The two carriages of the 140-year-old funicular, which runs on electric motors, are attached to a cable that enables one to travel downhill while the other goes uphill, passing each other briefly along the three-minute one-way journey.

Witnesses described how the carriage near the bottom of the hill, which was starting to ascend, crashed a short distance backwards before the upper carriage raced down the incline and into the building.

Rasha Abdo was travelling in the lower carriage when suddenly “there were no brakes in our cable car, it was going down fast, with acceleration, like there was no control”.

It came to a stop with a “very hard” hit and people crashed into each other, she said.

Abel Esteves, a Lisbon resident, was also in the bottom carriage with nearly 40 people when he saw the other “coming down at a great speed”.

“I shouted to my wife, “we are all going to die here”, because I thought that funicular was coming down to hit ours,” he told the BBC.

Ms Chow, who is originally from Canada but was visiting Lisbon, heard a loud screech and saw the bottom carriage make “a hard stop” at the end of the tracks.

She saw black debris and heard people screaming as the driver rushed to open the gates to the entrance.

“People jumped out of the window of that tram,” she said. “Just as this happened, I saw the incident tram crash over into the building next to the Subway restaurant.”

Mrs Abdo said her husband jumped out with her son, and she was about to, but by then the other carriage had already crashed.

Another witness was running to help the lower carriage – before seeing the other coming down “out of control”.

“We only had time to escape, turn our backs and run,” they told Sic Notícias news outlet. “It came down and struck the building at high speed.”

Teresa d’Avó said the carriage “hit a building with brutal force and collapsed like a cardboard box,” telling TV channel SIC it seemed like it “had no brakes”.

Tour guide Marianna Figueiredo was among those who rushed to the scene to try to rescue people.

“I started to climb the hill to help the people but when I got there the only thing I could hear was silence.”

Ms Figueiredo said she initially thought the second funicular was empty, but when the roof was pulled off she “started to see the dead bodies”.

“We tried to instantly call the ambulances and the firemen to help,” she said, adding that the local community, including drivers and shop workers, assisted.

“A lot of people were crying around me.

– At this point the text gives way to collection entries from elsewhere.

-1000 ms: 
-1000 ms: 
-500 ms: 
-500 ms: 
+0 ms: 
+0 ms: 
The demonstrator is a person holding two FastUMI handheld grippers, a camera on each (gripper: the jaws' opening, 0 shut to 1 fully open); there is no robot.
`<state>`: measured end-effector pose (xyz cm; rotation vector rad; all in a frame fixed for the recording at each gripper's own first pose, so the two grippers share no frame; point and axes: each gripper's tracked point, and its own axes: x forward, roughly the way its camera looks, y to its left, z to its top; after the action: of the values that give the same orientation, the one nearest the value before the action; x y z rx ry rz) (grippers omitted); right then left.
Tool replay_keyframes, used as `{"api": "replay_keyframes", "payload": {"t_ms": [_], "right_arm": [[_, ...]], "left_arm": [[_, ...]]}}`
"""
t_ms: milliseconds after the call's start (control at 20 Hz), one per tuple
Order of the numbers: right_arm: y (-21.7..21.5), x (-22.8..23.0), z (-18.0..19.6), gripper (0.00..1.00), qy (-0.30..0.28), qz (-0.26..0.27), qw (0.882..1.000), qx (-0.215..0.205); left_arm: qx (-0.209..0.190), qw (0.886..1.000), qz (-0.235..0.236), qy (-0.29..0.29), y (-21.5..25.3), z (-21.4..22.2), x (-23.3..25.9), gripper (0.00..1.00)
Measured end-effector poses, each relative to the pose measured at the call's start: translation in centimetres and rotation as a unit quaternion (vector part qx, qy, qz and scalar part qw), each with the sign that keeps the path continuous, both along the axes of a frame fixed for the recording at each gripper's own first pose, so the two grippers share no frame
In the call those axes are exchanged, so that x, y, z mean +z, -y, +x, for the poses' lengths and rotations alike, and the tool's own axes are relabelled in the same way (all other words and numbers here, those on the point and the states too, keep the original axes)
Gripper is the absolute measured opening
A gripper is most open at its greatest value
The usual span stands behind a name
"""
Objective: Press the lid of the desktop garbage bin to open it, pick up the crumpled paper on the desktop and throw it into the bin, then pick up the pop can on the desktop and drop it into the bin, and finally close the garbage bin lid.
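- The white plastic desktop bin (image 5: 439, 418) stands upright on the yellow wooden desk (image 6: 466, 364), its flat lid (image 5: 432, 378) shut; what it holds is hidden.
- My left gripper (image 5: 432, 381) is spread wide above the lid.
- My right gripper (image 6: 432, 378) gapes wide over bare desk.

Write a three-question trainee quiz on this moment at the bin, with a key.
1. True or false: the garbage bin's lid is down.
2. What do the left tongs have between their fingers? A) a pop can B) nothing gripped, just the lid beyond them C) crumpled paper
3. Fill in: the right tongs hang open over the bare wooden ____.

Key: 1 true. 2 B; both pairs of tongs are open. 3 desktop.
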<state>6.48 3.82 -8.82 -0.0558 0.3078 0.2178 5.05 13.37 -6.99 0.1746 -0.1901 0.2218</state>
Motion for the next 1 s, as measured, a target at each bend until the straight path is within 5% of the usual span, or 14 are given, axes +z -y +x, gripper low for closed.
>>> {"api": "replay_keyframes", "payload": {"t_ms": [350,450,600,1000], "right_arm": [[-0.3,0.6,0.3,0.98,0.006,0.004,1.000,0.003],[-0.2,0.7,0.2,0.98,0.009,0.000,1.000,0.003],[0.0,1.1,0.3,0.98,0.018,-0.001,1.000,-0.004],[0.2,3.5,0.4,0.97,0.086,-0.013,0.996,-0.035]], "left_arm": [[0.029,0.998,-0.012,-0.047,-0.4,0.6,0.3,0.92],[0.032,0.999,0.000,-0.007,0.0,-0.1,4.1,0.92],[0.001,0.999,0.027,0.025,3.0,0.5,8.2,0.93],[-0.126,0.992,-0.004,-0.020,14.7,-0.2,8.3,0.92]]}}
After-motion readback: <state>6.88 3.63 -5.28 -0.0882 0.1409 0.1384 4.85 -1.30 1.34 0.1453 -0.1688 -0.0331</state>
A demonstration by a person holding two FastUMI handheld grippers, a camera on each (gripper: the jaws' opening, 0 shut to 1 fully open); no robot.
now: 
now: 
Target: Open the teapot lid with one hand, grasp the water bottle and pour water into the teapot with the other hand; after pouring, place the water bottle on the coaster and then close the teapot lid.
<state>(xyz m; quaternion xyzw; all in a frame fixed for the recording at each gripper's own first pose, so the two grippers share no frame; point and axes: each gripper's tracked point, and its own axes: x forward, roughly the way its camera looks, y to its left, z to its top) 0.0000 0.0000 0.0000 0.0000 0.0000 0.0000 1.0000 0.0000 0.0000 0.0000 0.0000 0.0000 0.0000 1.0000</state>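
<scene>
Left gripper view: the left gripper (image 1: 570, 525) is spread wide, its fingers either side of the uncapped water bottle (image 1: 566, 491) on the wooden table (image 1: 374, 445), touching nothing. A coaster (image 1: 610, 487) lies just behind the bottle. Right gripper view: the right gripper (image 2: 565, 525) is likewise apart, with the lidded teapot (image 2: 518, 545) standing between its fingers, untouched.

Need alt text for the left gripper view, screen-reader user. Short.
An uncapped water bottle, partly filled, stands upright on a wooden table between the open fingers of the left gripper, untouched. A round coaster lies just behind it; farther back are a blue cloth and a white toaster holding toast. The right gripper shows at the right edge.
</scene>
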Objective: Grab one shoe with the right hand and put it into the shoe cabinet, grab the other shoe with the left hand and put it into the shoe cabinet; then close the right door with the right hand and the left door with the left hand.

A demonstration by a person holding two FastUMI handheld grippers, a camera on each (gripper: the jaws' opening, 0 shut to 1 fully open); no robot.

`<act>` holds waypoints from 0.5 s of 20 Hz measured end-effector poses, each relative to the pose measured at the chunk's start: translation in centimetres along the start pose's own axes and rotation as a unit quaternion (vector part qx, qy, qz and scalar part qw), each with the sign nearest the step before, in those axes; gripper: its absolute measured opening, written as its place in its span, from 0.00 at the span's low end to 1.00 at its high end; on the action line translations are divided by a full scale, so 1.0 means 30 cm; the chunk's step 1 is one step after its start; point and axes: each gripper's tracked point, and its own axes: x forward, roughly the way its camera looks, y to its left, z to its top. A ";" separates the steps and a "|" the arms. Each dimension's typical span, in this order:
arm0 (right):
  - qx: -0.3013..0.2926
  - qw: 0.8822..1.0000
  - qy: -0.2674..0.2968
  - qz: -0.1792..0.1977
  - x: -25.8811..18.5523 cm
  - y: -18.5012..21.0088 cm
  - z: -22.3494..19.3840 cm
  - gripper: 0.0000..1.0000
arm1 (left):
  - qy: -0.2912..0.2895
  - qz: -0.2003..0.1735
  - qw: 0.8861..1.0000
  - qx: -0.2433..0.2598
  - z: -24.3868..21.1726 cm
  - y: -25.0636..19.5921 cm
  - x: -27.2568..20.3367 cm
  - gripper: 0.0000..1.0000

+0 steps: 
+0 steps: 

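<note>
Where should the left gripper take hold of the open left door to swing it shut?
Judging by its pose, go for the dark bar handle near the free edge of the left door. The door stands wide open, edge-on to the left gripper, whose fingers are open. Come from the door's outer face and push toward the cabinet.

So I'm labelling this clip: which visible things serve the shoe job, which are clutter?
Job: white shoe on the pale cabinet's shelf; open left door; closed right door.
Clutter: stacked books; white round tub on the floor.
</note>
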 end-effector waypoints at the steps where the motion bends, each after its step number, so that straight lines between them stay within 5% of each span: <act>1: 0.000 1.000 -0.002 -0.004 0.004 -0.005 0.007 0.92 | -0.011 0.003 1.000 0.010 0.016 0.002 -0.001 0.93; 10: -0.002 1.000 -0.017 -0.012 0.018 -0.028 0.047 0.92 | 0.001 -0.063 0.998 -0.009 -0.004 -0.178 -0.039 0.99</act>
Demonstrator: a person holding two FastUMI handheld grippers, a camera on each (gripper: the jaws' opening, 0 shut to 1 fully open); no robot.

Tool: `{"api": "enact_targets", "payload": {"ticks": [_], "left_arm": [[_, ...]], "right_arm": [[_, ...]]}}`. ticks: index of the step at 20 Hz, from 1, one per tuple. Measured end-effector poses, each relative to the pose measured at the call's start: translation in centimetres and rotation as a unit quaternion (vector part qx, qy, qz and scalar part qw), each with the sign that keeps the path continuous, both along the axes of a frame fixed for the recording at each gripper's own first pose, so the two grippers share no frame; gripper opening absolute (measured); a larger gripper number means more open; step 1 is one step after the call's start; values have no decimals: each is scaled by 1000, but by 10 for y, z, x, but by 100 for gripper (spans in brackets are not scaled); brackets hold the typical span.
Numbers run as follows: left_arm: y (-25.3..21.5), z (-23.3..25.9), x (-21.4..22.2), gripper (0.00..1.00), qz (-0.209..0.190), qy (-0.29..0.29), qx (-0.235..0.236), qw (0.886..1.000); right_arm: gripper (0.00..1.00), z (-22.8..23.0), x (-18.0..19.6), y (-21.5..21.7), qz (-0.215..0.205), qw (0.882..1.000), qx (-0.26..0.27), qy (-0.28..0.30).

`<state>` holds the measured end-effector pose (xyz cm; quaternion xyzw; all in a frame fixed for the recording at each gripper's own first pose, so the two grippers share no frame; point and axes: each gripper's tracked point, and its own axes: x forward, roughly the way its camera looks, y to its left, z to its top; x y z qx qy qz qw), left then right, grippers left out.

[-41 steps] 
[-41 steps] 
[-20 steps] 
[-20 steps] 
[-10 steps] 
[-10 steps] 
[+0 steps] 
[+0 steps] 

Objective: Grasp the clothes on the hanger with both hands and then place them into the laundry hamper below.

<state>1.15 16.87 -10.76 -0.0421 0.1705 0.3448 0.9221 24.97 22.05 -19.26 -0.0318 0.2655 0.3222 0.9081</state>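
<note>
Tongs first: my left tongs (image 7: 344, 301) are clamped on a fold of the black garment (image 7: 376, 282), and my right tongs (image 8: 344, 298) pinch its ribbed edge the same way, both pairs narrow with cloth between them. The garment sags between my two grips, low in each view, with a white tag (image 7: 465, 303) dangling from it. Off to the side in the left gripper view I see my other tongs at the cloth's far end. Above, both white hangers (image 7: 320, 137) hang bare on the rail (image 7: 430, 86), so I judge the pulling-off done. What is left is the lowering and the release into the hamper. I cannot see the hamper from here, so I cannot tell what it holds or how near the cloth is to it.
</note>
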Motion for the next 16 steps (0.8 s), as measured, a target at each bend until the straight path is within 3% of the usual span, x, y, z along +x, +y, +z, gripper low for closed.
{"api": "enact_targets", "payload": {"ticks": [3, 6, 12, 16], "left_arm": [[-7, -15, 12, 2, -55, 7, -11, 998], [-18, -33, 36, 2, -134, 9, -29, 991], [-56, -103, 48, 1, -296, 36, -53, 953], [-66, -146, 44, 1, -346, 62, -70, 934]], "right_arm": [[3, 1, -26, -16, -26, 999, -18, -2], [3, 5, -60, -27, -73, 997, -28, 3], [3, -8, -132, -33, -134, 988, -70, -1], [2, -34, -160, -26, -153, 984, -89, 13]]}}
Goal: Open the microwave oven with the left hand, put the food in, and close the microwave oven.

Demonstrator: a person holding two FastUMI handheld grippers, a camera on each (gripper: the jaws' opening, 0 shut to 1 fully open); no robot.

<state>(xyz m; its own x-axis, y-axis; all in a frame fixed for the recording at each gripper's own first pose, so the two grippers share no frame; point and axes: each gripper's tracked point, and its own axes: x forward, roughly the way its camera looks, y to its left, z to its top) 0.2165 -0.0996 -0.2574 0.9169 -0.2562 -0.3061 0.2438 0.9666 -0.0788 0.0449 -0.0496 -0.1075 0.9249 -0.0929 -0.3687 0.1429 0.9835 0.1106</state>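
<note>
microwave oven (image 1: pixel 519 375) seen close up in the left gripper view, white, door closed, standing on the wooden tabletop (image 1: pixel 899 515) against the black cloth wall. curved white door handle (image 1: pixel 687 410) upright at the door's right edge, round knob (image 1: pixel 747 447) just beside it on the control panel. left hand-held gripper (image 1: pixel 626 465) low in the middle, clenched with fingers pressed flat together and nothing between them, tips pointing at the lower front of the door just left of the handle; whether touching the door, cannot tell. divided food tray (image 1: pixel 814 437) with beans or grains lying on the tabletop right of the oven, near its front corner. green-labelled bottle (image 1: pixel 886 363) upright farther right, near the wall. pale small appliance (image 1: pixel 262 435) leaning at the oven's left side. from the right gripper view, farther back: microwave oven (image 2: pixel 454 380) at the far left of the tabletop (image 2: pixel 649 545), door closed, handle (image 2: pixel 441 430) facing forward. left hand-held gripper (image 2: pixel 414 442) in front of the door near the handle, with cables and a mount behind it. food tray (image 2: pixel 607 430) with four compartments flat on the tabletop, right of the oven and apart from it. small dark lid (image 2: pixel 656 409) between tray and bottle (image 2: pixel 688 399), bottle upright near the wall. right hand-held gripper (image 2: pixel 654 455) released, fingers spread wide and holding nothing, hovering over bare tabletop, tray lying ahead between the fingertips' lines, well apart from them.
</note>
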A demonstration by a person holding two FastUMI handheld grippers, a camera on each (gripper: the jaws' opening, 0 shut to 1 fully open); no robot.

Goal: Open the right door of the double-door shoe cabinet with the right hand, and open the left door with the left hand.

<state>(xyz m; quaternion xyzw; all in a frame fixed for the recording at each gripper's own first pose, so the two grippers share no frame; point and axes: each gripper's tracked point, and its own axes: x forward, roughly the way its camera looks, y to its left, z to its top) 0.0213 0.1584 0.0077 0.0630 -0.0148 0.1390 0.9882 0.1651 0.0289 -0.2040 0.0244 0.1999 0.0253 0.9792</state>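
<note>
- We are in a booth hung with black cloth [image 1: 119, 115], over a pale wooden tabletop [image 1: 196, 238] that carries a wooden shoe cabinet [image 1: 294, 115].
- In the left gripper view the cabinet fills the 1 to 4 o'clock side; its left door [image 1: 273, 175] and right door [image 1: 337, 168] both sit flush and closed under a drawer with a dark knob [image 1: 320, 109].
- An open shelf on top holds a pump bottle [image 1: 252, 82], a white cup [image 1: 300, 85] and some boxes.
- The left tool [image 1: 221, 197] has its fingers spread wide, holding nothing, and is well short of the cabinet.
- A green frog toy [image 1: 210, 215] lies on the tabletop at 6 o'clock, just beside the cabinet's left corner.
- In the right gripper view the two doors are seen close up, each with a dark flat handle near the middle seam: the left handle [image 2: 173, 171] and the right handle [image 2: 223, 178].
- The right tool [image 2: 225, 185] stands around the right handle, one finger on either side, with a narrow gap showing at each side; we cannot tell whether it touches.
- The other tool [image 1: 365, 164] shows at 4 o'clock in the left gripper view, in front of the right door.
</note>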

They were very frightened. I was trying to calm down the people – asking their names, where they came from,” she said.

She said what she saw is “very difficult to describe”.

“It was very bad. A big tragedy.”

A map shows Lisbon on the coast of Portugal and a closer view of the Gloria funicular line, and its derailment at a bend crashing into a building near Restauradores square.

Some tourists told the BBC they had almost taken the funicular at the time of the crash.

Eric Packer, from the US but visiting Lisbon on holiday, told the BBC he had discussed with his friends taking the cable car and took pictures at 18:00 and 18:01, but decided to walk back to their hotel instead.

They walked about 60 metres and heard a loud crash noise “like a rock falling, like a dump truck had dropped a load of rocks” at 18:02.

They turned around to see dust coming out of the alley about 45 metres behind them and walked back to see what happened. At first, he thought it was the train at the bottom that fell, until he turned and saw the other train that was above it, and realised “the magnitude of what had taken place”.

His photograph shows the yellow-and-white train, a tangle of metal, on the corner of the narrow alley under a Subway restaurant sign, with the other train at the bottom of the hill below it.

“People [were] walking up and running up to try and help,” he said. “Horrible tragedy and our thoughts and prayers go out to the families and survivors.”